## [The task]
Your answer must consist of exactly the lines below, starting with the line with "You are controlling" and going on through the line with "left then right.", and nothing else.

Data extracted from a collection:
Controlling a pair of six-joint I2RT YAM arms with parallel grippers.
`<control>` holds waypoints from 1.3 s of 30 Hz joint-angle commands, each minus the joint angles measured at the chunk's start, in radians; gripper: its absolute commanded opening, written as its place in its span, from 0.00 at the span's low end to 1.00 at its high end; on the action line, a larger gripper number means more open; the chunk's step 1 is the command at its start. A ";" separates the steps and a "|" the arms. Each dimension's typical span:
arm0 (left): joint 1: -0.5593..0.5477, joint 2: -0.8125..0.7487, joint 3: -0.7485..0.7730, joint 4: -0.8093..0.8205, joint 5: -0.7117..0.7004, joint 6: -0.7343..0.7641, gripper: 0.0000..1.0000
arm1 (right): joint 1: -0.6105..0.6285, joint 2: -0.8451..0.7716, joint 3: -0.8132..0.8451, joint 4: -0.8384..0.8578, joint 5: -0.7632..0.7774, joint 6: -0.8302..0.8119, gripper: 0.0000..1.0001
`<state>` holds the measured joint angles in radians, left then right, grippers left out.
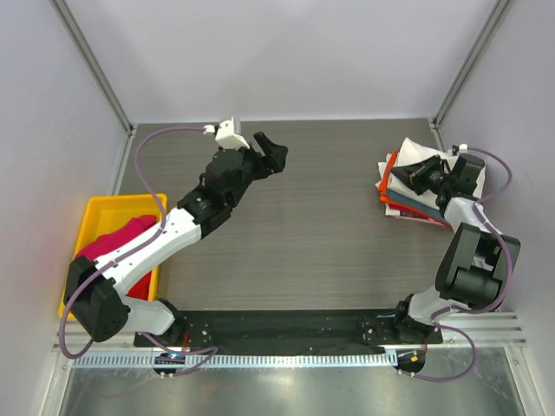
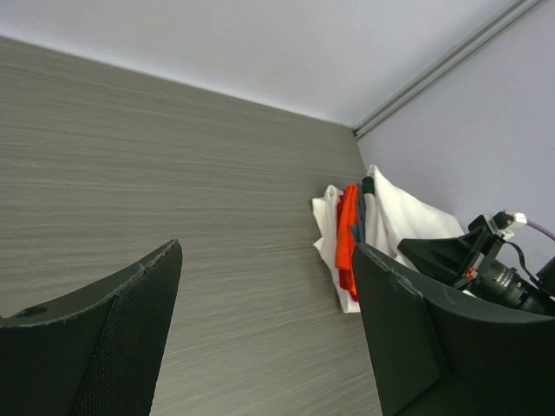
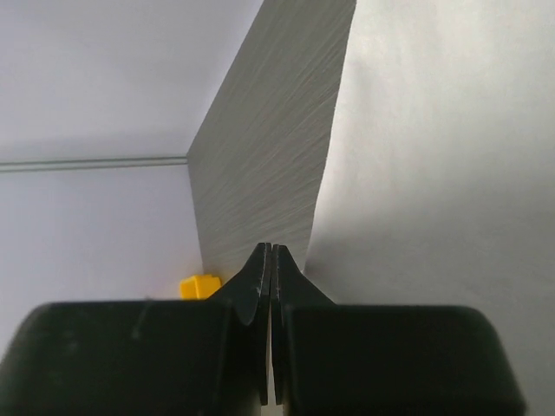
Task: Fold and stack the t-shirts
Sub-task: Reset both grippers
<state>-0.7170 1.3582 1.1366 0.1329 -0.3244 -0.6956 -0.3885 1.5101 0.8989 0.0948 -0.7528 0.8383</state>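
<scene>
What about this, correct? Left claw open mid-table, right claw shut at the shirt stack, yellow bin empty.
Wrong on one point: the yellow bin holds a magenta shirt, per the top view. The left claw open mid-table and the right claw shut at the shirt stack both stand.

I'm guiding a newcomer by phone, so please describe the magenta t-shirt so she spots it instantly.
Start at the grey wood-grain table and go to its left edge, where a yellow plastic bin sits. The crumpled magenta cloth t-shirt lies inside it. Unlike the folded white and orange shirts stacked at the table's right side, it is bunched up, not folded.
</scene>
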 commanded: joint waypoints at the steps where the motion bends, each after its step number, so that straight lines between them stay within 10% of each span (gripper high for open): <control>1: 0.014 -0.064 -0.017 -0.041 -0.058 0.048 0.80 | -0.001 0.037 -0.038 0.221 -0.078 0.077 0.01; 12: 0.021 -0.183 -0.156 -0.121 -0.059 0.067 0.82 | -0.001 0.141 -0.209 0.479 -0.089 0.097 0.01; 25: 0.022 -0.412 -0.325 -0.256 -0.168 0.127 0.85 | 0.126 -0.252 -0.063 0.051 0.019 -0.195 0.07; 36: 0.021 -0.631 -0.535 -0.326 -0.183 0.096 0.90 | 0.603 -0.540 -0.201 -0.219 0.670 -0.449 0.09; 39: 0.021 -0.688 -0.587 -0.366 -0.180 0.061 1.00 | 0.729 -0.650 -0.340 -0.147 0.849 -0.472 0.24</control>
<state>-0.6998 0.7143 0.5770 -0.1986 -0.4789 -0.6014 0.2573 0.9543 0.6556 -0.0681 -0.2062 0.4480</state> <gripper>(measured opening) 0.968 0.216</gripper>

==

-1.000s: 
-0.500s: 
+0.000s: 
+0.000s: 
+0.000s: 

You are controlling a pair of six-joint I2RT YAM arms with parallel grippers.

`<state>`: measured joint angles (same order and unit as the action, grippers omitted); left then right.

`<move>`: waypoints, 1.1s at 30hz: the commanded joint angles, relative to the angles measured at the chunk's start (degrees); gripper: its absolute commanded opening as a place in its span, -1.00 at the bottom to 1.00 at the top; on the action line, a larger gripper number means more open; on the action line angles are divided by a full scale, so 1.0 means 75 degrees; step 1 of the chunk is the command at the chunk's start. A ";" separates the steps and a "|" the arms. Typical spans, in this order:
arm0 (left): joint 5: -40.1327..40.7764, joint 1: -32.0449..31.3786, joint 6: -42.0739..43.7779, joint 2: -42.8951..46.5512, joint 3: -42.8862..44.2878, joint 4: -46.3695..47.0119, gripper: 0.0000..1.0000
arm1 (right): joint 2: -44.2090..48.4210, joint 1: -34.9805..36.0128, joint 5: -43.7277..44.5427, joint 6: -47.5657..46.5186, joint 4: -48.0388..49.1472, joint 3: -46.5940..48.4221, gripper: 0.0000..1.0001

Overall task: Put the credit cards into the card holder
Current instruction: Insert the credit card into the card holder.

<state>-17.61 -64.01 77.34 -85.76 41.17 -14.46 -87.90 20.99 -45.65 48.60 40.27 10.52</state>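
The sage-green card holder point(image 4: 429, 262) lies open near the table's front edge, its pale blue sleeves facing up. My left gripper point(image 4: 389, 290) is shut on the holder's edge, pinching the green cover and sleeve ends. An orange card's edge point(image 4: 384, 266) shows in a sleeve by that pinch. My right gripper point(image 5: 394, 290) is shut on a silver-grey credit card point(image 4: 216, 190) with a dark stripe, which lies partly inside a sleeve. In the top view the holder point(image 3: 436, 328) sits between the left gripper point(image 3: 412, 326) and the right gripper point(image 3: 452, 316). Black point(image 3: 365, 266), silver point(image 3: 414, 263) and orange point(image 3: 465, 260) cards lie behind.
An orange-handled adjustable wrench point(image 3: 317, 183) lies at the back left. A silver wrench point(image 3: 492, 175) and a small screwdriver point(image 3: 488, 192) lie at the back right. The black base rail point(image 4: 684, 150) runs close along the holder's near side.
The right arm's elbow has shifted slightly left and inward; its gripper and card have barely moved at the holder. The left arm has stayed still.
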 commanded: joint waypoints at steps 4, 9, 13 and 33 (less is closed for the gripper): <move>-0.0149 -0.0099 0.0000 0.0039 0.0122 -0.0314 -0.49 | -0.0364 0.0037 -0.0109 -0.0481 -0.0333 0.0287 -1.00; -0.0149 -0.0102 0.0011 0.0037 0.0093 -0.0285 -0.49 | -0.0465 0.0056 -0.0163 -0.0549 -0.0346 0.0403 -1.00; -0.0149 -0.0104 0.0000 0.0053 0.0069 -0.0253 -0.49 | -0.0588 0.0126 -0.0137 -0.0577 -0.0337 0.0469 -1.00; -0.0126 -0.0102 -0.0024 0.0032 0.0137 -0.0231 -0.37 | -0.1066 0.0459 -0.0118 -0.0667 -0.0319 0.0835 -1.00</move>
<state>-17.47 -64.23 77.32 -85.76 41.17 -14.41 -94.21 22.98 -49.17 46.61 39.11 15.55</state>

## [Task answer]
You are controlling a pair of six-joint I2RT YAM arms with parallel grippers.

`<state>`: measured joint angles (same order and unit as the action, grippers omitted); left then right.

This exercise requires no further work.